=== AVAILABLE DATA ===
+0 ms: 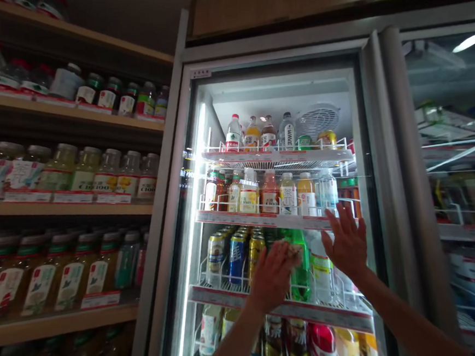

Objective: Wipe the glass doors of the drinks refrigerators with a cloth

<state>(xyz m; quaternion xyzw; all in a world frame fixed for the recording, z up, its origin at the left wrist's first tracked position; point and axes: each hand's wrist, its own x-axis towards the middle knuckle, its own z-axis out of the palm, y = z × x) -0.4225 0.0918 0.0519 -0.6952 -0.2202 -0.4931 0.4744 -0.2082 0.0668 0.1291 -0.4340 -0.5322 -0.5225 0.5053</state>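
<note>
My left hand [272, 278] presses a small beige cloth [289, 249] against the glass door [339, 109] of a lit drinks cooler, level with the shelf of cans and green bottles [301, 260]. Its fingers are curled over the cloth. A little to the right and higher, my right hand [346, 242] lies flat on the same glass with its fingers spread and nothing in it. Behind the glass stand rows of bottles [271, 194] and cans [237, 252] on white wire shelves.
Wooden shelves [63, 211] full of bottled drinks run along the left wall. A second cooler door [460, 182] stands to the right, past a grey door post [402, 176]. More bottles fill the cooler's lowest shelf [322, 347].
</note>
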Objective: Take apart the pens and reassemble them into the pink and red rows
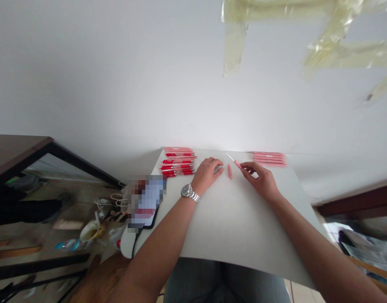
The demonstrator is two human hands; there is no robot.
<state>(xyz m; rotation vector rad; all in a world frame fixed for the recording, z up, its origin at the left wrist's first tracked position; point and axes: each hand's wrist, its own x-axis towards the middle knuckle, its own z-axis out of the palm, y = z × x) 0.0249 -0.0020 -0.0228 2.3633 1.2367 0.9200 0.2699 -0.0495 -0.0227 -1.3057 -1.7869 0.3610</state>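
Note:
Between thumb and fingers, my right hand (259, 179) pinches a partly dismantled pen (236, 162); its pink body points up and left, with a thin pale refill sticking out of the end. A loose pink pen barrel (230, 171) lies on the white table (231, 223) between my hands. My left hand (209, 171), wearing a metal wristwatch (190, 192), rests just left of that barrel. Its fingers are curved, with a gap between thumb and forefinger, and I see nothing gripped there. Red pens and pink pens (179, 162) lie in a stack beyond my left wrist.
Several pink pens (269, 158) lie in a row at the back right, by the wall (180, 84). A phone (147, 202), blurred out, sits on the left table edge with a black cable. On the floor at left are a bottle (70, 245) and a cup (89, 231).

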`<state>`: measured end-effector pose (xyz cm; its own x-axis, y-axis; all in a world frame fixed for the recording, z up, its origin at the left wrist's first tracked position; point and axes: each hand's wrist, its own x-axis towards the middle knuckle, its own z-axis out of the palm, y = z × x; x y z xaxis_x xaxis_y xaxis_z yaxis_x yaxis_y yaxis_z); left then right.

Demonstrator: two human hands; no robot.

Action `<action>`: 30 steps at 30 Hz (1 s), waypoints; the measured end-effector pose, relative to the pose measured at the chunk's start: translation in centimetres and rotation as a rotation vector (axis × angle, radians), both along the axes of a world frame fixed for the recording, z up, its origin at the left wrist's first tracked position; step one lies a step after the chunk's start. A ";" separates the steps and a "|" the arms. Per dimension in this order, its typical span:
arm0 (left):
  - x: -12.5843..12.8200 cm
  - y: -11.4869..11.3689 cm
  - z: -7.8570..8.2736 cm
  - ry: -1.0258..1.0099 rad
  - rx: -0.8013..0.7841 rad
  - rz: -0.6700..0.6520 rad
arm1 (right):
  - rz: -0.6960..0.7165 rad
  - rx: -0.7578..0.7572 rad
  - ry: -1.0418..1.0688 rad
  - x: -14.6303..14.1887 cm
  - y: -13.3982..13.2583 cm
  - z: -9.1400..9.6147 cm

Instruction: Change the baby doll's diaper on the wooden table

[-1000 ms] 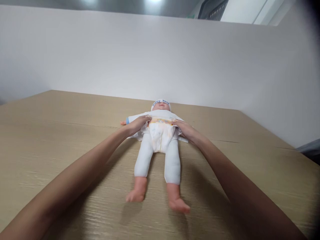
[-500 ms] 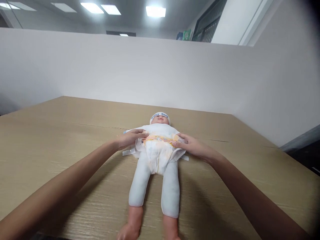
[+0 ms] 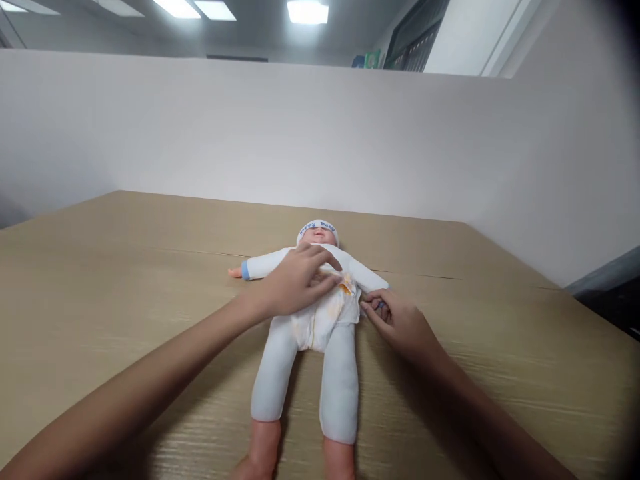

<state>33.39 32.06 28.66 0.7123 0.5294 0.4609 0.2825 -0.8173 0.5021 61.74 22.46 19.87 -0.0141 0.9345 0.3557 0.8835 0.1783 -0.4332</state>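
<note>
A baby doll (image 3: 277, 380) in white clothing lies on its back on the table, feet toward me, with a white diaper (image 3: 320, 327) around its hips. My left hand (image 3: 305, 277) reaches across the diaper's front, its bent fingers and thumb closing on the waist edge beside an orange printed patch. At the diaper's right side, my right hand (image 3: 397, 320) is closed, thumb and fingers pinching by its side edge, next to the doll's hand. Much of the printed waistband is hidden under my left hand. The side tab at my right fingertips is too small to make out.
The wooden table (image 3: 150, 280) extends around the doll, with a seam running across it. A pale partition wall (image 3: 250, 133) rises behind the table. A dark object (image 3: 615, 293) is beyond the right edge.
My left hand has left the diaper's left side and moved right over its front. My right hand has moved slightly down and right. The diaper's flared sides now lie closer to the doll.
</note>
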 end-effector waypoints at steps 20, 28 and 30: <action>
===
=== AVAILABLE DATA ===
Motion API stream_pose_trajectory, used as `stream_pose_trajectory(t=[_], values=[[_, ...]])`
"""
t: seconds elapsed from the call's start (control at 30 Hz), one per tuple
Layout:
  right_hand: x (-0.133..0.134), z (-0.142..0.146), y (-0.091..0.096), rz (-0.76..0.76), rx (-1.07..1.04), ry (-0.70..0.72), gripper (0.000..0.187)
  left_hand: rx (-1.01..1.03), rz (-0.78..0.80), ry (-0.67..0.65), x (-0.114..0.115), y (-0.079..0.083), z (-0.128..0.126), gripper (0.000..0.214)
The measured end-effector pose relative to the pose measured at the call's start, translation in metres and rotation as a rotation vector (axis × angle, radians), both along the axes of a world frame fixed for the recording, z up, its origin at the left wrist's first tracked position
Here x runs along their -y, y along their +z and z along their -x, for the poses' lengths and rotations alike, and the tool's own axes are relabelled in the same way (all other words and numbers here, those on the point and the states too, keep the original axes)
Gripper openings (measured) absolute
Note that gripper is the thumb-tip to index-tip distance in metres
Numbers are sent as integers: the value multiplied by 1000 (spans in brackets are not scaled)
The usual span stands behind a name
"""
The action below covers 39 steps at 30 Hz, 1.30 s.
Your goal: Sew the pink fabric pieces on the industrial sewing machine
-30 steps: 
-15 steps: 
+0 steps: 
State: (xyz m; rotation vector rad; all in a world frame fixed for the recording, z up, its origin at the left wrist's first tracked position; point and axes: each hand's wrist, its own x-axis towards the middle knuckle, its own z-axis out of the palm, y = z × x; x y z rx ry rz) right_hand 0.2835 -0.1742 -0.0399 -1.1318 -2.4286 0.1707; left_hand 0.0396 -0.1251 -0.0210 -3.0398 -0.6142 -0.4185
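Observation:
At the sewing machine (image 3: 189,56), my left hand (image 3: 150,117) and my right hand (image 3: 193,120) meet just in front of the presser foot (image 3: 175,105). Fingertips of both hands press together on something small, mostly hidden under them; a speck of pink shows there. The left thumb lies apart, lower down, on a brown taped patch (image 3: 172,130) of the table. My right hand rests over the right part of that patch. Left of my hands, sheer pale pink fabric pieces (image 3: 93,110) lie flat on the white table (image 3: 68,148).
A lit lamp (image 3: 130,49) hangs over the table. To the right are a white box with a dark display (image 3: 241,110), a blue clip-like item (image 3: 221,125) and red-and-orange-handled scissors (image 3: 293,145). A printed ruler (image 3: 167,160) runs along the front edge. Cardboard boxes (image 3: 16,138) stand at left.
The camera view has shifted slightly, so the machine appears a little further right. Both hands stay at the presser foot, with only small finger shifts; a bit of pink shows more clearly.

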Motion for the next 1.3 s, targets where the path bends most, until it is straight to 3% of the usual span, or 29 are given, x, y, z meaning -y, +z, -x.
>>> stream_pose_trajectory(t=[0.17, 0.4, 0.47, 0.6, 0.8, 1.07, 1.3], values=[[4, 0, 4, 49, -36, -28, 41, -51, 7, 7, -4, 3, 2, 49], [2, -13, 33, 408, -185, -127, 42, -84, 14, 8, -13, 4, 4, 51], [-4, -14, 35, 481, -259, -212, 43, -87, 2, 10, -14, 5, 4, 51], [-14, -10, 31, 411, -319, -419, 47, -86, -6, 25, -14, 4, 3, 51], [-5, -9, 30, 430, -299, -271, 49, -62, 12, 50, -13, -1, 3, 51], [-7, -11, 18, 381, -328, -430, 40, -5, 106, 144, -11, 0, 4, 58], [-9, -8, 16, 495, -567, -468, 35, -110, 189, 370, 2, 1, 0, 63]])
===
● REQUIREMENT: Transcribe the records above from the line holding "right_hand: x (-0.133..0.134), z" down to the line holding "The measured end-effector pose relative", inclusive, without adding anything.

● SOLUTION FOR THIS PROBLEM:
  right_hand: x (-0.133..0.134), z (-0.142..0.146), y (-0.091..0.096), rz (-0.76..0.76), rx (-1.07..1.04), ry (-0.70..0.72), gripper (0.000..0.187)
  left_hand: rx (-1.01..1.03), rz (-0.78..0.80), ry (-0.67..0.65), x (-0.114..0.115), y (-0.079..0.083), z (-0.128..0.126), gripper (0.000..0.214)
The measured end-effector pose relative to the pose measured at the call's start, translation in metres and rotation as a rotation vector (axis × angle, radians), both along the axes of a world frame fixed for the recording, z up, its origin at the left wrist's first tracked position

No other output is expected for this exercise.